TASK PROMPT:
A complete answer includes every line below with the word "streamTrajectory".

STORED DATA:

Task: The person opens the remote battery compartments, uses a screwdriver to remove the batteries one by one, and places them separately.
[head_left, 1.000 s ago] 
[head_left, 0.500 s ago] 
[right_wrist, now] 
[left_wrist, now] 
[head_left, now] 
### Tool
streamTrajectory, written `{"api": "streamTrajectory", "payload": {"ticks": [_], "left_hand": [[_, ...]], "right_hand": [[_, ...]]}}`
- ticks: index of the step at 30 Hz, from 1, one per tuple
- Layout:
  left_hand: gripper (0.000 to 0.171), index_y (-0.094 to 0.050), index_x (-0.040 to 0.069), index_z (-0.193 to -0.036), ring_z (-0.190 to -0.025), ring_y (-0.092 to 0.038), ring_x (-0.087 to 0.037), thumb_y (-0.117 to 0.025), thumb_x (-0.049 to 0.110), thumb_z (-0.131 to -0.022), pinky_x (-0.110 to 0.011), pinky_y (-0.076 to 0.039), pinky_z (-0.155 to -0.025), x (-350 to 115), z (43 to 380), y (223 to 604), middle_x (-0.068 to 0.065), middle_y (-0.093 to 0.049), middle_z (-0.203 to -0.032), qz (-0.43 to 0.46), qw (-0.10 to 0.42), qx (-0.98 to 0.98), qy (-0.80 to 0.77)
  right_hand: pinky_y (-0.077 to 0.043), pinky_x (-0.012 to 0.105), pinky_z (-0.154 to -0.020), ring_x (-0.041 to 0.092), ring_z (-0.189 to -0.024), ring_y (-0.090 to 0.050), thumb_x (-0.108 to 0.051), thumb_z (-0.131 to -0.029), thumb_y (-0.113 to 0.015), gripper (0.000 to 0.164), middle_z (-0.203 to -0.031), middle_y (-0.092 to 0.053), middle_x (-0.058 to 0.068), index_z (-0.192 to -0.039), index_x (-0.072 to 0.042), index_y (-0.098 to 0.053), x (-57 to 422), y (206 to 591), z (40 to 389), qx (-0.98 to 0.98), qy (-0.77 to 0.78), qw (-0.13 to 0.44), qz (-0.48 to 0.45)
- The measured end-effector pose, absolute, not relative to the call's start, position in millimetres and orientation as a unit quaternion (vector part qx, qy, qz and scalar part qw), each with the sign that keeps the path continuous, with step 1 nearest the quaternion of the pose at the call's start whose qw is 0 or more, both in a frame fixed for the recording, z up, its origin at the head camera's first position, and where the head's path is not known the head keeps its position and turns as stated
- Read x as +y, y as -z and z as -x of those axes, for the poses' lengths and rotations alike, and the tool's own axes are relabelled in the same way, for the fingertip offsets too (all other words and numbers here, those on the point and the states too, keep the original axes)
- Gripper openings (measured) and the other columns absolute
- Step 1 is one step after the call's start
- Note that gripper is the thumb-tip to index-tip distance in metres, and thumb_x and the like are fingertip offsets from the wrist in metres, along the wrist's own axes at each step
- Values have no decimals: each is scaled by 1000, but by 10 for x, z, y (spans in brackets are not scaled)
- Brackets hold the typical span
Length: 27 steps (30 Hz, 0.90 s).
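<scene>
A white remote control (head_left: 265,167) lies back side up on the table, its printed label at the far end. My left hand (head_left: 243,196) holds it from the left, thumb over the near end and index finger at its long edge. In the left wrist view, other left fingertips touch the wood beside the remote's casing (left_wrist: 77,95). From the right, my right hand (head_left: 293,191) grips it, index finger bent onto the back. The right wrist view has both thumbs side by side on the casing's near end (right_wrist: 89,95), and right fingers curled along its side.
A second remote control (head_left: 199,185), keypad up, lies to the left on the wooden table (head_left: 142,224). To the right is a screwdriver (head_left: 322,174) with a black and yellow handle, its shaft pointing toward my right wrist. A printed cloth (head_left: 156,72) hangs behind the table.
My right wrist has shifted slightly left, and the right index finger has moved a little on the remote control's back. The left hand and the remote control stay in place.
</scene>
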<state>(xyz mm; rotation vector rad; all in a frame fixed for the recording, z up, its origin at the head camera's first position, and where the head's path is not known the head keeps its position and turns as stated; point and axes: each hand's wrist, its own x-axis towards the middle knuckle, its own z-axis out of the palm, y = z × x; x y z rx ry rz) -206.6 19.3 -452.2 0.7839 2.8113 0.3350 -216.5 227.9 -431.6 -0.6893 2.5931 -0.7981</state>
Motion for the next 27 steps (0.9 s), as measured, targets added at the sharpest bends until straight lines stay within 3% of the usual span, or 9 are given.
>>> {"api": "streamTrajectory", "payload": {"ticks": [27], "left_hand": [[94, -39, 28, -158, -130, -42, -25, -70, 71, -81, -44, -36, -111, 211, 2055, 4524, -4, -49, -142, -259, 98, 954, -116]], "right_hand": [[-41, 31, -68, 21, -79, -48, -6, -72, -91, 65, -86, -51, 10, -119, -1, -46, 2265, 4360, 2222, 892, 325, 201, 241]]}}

EXERCISE OUTPUT:
streamTrajectory, written `{"api": "streamTrajectory", "payload": {"ticks": [_], "left_hand": [[_, ...]], "right_hand": [[_, ...]]}}`
>>> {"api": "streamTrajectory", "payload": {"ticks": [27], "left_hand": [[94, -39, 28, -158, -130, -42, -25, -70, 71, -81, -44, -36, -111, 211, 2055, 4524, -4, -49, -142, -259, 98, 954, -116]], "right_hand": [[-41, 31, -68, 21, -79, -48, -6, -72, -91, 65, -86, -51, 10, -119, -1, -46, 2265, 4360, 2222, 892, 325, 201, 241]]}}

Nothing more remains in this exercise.